Pour le bronze, Marie-Eve Gahié recontrait la Suédoise Bernohlm. Un combat que la championne du monde tricolore débutait bien. Mais sur une action où elle se retrouvait à quatre pattes, la Suédoise gardait le bras gauche de Gahié pour la mettre sur le dos et lui administrer un juji-gatame imparable. Cinquième place donc la Française, comme l’année dernière.


-81 kg : Ibrahim KEITA
Ibrahim Keita livre une grosse baston face à Vladimir Akhalkatsi, champion du monde juniors 2019… Un combat au corps-à-corps lors duquel Akhalkatsi ouvre les hostilités avec un premier waza-ari sur un contre. Mais Keita ne lâche rien et revient à égalité sur un contre. Mais c’est finalement le Géorgien qui passe en arrachant le Français pour le mettre sur la barre d’épaules.

-100 kg : Clément DELVERT
Clément Delvert ne laissait aucune chance à l’Américain Smith III sur un ura-nage immédiatement suivi en yoko-shiho-gatame.

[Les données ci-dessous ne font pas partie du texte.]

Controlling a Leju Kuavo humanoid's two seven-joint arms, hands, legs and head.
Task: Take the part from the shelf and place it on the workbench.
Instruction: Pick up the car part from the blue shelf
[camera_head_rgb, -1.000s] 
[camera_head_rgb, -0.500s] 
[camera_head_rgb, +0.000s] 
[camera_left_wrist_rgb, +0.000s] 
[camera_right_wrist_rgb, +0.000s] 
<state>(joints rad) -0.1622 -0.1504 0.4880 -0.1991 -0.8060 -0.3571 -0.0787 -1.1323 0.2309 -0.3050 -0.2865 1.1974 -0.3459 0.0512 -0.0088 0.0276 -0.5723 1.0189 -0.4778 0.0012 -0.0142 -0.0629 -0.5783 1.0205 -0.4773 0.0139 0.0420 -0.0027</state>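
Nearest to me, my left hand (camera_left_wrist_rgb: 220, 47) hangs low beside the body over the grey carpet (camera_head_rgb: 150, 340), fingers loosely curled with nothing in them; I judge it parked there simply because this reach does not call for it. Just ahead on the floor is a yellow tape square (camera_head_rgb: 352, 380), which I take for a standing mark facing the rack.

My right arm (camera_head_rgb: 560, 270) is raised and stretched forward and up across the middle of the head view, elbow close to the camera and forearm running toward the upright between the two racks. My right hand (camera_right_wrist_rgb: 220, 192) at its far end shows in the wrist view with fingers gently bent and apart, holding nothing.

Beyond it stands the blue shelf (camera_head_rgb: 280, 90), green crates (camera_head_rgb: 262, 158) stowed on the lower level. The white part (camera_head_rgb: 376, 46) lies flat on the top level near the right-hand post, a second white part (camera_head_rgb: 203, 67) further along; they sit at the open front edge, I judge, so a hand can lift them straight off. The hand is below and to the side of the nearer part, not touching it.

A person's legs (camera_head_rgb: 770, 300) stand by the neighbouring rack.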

Du travail bien fait.
Belle surprise avec la victoire de Clément Delvert face à Kentaro Iida (vainqueur du Grand Chelem d’Allemagne et du Brésil en 2019), d’une nonchalance coupable qui le prive de toute chance, c’est désormais sûr, d’être le Japonais à Tokyo dans quelques mois. Le Français place son ura-nage pour un waza-ari puis résiste bien à l’accélération nipponne. Delvert qui semble vraiment dans un bon jour.
Clément Delvert pourra avoir beaucoup de regrets. Clairement dans une bonne « vibe », le combattant du FLAM 91 qui menait d’un waza-ari sur le letton Borodavko se fait piquer au sol pour le compte.